You watch the rain outside and suddenly realize that your room smells like an old, wet campfire. You notice wallpaper peeling on the wall by the chimney. Odd leaks appear in your ceiling, and rust is forming on the metal damper. What is happening? These are some symptoms of a leaky chimney. It is time to call a chimney service company like our company, All Pro Chimney Service. But why is it leaking?
Where Is The Leak?Water will seep into any opening and move downward. It can even travel along a rafter to drip through a ceiling far removed from the original leak. It is not always easy to figure out where it is leaking because of this. Examining your roof and chimney can provide evidence of water damage, and that is the first place a chimney repair technician will look.

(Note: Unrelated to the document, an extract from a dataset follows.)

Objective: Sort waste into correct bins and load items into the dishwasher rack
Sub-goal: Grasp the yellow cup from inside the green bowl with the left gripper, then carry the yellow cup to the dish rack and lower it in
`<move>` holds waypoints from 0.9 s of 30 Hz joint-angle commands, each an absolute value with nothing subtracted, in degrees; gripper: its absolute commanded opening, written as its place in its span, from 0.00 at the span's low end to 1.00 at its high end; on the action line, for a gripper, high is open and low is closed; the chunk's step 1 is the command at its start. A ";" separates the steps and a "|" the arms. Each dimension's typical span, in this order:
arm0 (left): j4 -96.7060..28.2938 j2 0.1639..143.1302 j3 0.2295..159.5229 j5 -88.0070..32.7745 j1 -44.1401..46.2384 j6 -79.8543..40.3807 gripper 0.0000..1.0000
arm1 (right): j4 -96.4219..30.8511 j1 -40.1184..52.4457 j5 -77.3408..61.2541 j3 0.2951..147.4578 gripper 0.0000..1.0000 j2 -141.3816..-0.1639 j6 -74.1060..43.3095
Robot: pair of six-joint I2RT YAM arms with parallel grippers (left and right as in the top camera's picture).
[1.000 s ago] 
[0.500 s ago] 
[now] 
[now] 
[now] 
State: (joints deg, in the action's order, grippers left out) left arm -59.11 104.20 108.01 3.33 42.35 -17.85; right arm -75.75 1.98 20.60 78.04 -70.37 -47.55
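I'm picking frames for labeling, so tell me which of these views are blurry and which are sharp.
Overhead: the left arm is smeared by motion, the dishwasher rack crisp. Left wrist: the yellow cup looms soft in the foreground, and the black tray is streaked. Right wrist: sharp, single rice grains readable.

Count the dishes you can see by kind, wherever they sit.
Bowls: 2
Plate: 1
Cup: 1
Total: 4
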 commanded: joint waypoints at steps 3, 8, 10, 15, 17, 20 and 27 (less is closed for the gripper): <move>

- Missing bricks or crumbling mortar let water in.
- Curling or missing shingles, particularly by the chimney, show damage.
- Rusty, inadequate flashing around the chimney base cannot do its job, and leaks often form there.
- Cracked chimney crowns will not always look bad but let water past to do damage underneath.
- Missing chimney caps are a hole in your roof. Water gets down the chimney and damages it inside, where special equipment is needed to find it.
Common Places Where Water Gets InAnything that is exposed to weather wears down over time. As a result, even well-built chimneys need periodic maintenance. All chimneys should be inspected at least once a year. You can learn more about chimney inspections by reading our previous article on the subject. During a chimney inspection, evidence of weathering reveals where the problems start.
- Chimney caps keep animals out of your house and prevent the rain and snow from going down the flue. A missing cap, or one that is improperly installed, is like having a hole in your roof. The lining of your chimney eventually starts to deteriorate. The solution is repairing or replacing the cap.
- Chimney crowns are supposed to cover and seal the top of the chimney from the edge of the liner to the edge of the chimney and guide water away to run down the roof. A poorly made crown or one that has been damaged will not be able to do its job. Sometimes the crown just needs to be repaired and sealed. In other cases, the crown may have to be rebuilt.
- Masonry like bricks and mortar are porous. If not sealed, water soaks in, and the freeze/thaw cycle causes small cracks to form. Eventually, spalding can occur, flaking off parts of the brick. Mortar will start to fall apart, even in a stone chimney. Maintaining the seal will keep this process from getting worse. If too much damage has occurred, repointing or replacing the brick is necessary. It is important to use a sealant designed for this purpose.
- Flashing is the flexible collar connecting the chimney to the roof. If this is not functional, water gets under your roof and into the house. Sometimes the flashing just needs to be adjusted, other times, it needs to be replaced.
- Crickets function like fences diverting water away from a valley in the roof at the base of the chimney. This keeps water from sitting in that valley and causing problems. A cricket might need repair, or one may need to be installed so that the water sheds away from the stack.